====== EXERCISE MATERIAL ======
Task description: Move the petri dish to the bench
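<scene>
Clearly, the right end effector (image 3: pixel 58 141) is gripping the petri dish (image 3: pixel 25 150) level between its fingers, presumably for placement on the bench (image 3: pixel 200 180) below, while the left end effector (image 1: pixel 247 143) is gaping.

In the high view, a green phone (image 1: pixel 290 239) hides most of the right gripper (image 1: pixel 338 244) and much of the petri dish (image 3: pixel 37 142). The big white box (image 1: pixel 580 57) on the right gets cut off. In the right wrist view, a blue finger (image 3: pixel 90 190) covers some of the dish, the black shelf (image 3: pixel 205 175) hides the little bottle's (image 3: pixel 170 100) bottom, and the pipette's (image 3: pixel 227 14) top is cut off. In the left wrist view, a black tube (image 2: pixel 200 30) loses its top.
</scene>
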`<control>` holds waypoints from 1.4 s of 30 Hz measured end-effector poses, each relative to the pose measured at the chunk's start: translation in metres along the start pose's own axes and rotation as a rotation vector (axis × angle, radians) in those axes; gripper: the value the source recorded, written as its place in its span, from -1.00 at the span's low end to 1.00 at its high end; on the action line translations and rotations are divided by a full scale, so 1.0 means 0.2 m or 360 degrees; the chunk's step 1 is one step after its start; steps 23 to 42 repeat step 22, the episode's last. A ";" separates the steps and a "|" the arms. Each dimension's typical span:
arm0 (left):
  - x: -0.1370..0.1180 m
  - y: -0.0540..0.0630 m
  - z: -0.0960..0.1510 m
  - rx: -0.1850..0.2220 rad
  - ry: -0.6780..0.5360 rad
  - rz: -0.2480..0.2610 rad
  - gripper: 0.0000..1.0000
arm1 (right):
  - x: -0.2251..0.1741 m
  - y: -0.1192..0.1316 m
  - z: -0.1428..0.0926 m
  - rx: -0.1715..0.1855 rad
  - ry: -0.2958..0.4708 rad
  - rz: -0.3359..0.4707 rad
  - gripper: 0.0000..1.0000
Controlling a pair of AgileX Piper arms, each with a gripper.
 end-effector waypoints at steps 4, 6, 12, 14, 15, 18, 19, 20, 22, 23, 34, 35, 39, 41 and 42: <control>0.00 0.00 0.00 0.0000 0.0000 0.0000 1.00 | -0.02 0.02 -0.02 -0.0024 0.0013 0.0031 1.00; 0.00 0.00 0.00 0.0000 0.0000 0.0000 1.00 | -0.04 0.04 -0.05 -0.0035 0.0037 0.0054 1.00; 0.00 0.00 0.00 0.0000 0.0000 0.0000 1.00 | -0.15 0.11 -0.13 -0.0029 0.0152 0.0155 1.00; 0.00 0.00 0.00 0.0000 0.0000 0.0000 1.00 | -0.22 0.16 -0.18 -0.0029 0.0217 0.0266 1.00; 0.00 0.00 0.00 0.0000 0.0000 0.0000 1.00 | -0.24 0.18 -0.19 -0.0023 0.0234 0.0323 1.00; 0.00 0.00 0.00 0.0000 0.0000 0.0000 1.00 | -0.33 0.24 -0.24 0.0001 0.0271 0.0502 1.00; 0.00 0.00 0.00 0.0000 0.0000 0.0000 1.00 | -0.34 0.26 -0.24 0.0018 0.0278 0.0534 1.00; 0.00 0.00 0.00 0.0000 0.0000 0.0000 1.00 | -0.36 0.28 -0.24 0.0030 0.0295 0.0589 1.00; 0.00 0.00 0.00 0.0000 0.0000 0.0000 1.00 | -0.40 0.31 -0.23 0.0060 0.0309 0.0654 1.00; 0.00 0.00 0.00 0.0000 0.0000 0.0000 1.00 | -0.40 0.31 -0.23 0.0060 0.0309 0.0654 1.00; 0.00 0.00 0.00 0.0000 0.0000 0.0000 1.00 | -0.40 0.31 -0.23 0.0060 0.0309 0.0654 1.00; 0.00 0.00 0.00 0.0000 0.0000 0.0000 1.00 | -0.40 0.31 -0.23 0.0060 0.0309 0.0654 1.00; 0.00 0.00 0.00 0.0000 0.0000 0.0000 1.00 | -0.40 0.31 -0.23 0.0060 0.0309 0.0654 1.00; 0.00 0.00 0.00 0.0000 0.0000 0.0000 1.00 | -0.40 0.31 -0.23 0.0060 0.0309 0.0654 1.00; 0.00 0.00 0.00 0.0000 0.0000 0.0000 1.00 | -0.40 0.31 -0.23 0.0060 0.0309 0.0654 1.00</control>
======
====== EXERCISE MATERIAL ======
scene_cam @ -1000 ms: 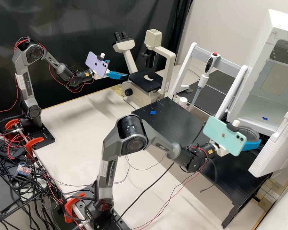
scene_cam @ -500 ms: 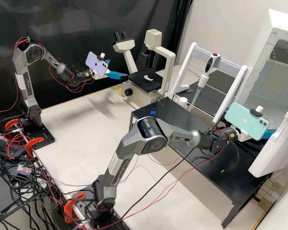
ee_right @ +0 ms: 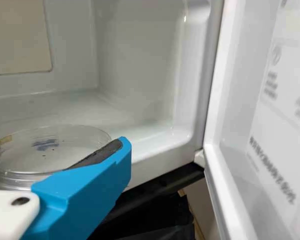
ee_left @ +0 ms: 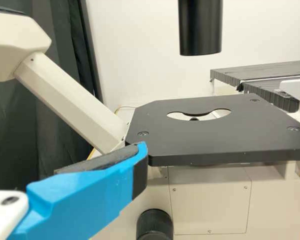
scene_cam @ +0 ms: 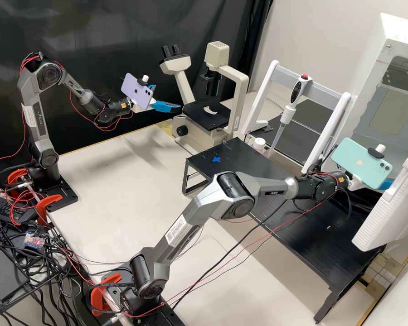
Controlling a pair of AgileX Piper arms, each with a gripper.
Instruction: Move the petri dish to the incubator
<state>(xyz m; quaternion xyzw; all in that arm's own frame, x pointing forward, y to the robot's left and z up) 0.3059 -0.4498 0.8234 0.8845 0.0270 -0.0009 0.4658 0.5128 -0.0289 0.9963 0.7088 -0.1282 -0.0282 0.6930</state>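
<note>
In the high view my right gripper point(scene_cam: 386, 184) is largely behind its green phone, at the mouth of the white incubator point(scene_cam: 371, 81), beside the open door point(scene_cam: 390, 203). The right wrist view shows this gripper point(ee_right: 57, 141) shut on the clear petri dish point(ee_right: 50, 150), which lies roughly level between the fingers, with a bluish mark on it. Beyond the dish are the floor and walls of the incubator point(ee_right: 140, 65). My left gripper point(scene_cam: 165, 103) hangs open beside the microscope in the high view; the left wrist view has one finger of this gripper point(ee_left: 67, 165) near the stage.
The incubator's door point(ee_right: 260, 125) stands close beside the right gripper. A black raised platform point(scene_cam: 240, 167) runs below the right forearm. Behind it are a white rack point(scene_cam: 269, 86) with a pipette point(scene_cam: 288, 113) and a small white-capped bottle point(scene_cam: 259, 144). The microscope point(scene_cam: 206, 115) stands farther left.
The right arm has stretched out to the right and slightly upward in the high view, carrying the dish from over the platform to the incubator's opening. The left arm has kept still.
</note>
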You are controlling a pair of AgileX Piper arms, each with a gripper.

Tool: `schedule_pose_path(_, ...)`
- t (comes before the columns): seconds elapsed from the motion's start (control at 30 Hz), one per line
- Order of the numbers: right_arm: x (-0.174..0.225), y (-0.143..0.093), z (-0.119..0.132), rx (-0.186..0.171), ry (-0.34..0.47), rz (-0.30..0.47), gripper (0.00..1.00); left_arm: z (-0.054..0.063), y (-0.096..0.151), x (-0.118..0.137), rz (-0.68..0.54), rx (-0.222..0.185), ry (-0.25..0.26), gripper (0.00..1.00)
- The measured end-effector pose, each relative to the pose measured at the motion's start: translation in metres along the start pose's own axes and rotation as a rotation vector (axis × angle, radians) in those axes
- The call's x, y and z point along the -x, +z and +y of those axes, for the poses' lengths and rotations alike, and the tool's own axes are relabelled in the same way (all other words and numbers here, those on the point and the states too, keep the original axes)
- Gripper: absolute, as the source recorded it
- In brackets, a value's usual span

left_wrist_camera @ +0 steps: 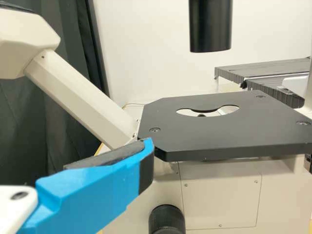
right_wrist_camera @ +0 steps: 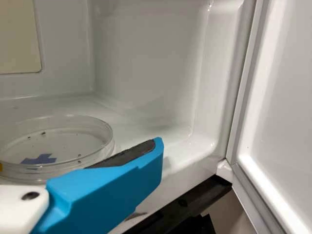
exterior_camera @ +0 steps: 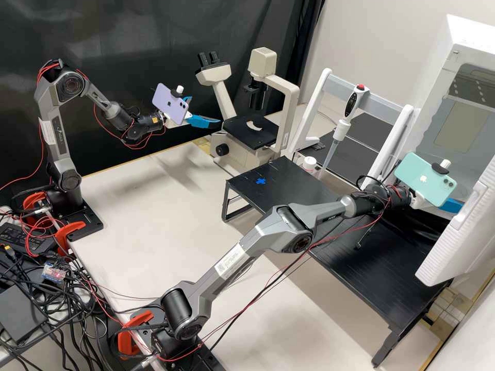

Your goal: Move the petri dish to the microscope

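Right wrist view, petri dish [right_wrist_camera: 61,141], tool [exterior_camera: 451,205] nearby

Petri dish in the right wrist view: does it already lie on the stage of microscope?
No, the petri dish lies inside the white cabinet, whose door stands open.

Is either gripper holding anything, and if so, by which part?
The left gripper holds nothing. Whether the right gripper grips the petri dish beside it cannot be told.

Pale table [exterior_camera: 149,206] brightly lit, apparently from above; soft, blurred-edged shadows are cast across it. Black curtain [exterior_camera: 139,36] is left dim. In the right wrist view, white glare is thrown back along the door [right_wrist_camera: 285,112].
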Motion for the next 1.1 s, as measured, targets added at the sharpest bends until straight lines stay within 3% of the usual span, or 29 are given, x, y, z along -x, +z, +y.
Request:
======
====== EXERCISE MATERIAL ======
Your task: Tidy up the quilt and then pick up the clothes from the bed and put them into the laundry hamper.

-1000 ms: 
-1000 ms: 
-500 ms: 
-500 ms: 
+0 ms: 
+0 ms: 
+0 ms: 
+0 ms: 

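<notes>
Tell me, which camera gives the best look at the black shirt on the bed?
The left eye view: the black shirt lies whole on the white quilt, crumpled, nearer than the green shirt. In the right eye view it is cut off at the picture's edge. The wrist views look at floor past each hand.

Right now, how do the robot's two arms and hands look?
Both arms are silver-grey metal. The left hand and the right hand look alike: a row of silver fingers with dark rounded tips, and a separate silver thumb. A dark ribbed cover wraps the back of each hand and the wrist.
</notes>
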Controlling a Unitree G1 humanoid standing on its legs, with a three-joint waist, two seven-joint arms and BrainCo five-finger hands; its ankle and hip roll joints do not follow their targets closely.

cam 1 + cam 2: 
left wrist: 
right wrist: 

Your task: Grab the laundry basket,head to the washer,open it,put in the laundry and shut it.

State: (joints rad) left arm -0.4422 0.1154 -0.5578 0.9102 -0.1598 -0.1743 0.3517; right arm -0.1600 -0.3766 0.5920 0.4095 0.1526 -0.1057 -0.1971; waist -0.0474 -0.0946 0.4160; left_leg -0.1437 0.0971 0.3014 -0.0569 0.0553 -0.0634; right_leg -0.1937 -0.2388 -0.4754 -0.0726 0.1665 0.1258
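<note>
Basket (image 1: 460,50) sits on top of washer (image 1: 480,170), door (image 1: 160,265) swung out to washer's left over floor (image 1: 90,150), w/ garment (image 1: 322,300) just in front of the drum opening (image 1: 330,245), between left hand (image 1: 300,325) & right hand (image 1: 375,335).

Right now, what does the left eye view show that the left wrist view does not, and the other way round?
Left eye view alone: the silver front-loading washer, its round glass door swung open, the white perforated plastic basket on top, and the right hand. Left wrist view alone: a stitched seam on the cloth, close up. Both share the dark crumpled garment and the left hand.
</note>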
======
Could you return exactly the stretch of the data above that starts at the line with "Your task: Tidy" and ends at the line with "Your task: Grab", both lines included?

Your task: Tidy up the quilt and then pick up the clothes from the bed and put them into the laundry hamper.

-1000 ms: 
-1000 ms: 
-500 ms: 
-500 ms: 
+0 ms: 
+0 ms: 
+0 ms: 
+0 ms: 

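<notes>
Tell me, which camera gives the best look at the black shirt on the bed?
The left eye view: the black shirt lies whole on the white quilt, crumpled, nearer than the green shirt. In the right eye view it is cut off at the picture's edge. The wrist views look at floor past each hand.

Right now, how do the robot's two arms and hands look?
Both arms are silver-grey metal. The left hand and the right hand look alike: a row of silver fingers with dark rounded tips, and a separate silver thumb. A dark ribbed cover wraps the back of each hand and the wrist.
</notes>
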Controlling a Unitree G1 humanoid standing on its legs, with a three-joint waist, two seven-joint arms and BrainCo five-finger hands; its ankle and hip roll joints do not follow their targets closely.

cam 1 + cam 2: 
left wrist: 
right wrist: 

Your task: Grab the laundry basket,head to the washer,open it,put in the laundry and shut it.

The exercise requires no additional content.